There isn't much cerebrum by now, he's really no more than a worm, so you needn't feel pity.
Remember, he had begun to do the same thing to me."
"Does that excuse you?" Lockridge shouted.
"Will Pearl Harbour excuse Hiroshima?" she gibed.
For the first time in his existence, Lockridge said an obscenity to a woman. "Never mind your fancy
reasons," he gasped. I know how you kept yourself in my country . . . by murderin' my countrymen. I
know John and Mary gave me an honest look at the way you run your own territory. How old are you? I
got enough hints about that too. You can't have done every crime you have done, except in hundreds o'
years, your own time. That's why they've got the knife in you, back at the palace why everybody wants
to be the Koriach she's made immortal.
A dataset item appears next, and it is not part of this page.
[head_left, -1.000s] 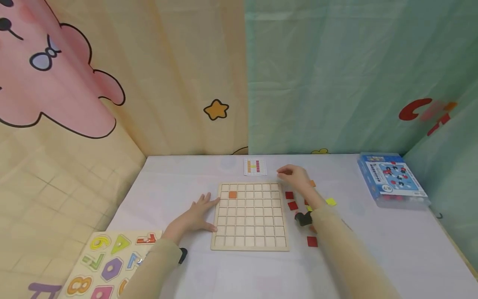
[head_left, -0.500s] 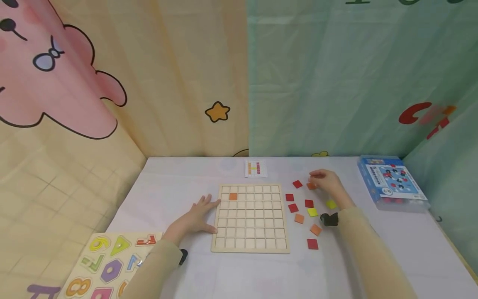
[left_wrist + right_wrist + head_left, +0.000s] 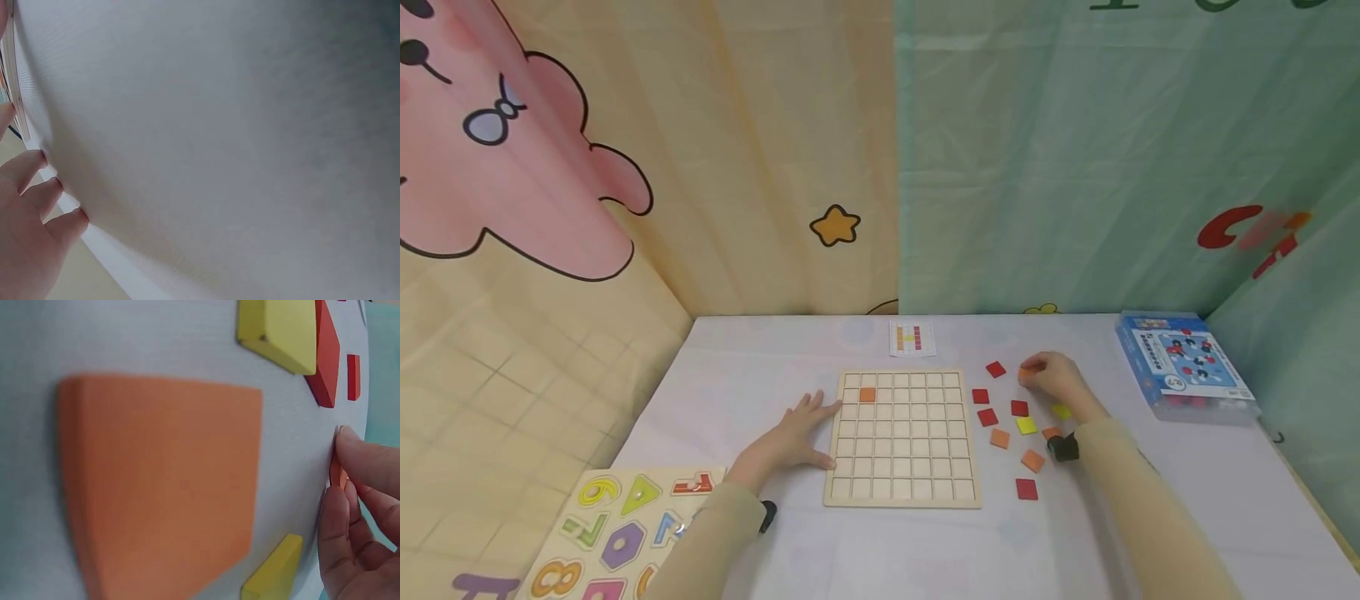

While Ola's mother is old at forty."
"Stop that!" Storm cried.
Lockridge spat. "I've got no business wonderin' how many lovers you've had, or how I'm just a thing
you used," he said. "But you aren't goin' to use Auri, understand? Nor her people. Nor anyone. To hell
with you: the hell you came from!"
Hu levelled the gun and said, "That will suffice."
20
Rain started before dawn. Lockridge awoke to the sound of it, muffled on the peat roof of the cabin
where he lay, loud on the muddy ground. Through a lattice across the doorway, he looked over pastures
where Yutho cattle huddled as drenched as their herdsmen. Sere leaves dropped one by one off an oak,
under the steady beat of water. He couldn't see the rest of the village from this outlier hut, nor the bay.
That added to an isolation he had believed was already infinite.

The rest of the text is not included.